Exercise requirements — Restate the whole listing exactly, leaving nothing out.

Collected data —

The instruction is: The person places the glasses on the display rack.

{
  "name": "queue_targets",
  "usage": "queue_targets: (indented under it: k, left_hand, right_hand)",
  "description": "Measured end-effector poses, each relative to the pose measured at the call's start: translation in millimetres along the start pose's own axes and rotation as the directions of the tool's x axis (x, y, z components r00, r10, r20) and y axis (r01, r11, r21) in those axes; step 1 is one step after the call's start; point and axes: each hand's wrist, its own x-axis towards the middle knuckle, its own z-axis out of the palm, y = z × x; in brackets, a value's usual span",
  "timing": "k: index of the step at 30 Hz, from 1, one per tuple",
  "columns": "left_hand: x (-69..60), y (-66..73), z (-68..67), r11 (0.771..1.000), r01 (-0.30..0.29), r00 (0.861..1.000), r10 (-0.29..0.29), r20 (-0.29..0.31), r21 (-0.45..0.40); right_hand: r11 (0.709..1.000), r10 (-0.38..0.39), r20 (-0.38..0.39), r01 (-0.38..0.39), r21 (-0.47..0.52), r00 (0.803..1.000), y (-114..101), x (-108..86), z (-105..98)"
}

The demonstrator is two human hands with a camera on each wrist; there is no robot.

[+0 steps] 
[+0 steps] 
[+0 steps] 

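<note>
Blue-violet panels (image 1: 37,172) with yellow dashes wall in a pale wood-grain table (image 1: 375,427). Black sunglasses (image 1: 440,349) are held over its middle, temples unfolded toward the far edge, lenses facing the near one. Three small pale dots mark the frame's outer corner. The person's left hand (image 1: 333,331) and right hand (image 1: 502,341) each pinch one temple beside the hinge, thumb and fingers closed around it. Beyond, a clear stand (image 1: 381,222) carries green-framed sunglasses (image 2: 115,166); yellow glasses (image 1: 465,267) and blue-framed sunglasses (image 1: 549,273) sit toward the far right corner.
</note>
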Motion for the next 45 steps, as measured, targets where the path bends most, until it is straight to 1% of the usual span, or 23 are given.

Result of the exercise —
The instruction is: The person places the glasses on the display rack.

{
  "name": "queue_targets",
  "usage": "queue_targets: (indented under it: k, left_hand, right_hand)",
  "description": "Measured end-effector poses, each relative to the pose measured at the call's start: translation in millimetres along the start pose's own axes and rotation as the directions of the tool's x axis (x, y, z components r00, r10, r20) and y axis (r01, r11, r21) in those axes; step 1 is one step after the call's start; point and axes: each hand's wrist, its own x-axis towards the middle knuckle, its own z-axis out of the palm, y = z × x; in brackets, a value's usual span",
  "timing": "k: index of the step at 30 Hz, from 1, one per tuple",
  "columns": "left_hand: x (-69..60), y (-66..73), z (-68..67), r11 (0.771..1.000), r01 (-0.30..0.29), r00 (0.861..1.000), r10 (-0.29..0.29), r20 (-0.29..0.31), r21 (-0.45..0.40); right_hand: r11 (0.709..1.000), r10 (-0.38..0.39), r20 (-0.38..0.39), r01 (-0.38..0.39), r21 (-0.47..0.52), r00 (0.803..1.000), y (-114..101), x (-108..86), z (-105..98)"
}

The demonstrator is two human hands with a camera on each wrist; there is no robot.

[+0 steps] 
[+0 steps] 
[+0 steps] 

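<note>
Blue-violet panels (image 1: 37,172) with yellow dashes wall in a pale wood-grain table (image 1: 375,427). Black sunglasses (image 1: 440,349) are held over its middle, temples unfolded toward the far edge, lenses facing the near one. Three small pale dots mark the frame's outer corner. The person's left hand (image 1: 333,331) and right hand (image 1: 502,341) each pinch one temple beside the hinge, thumb and fingers closed around it. Beyond, a clear stand (image 1: 381,222) carries green-framed sunglasses (image 2: 115,166); yellow glasses (image 1: 465,267) and blue-framed sunglasses (image 1: 549,273) sit toward the far right corner.
</note>
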Motion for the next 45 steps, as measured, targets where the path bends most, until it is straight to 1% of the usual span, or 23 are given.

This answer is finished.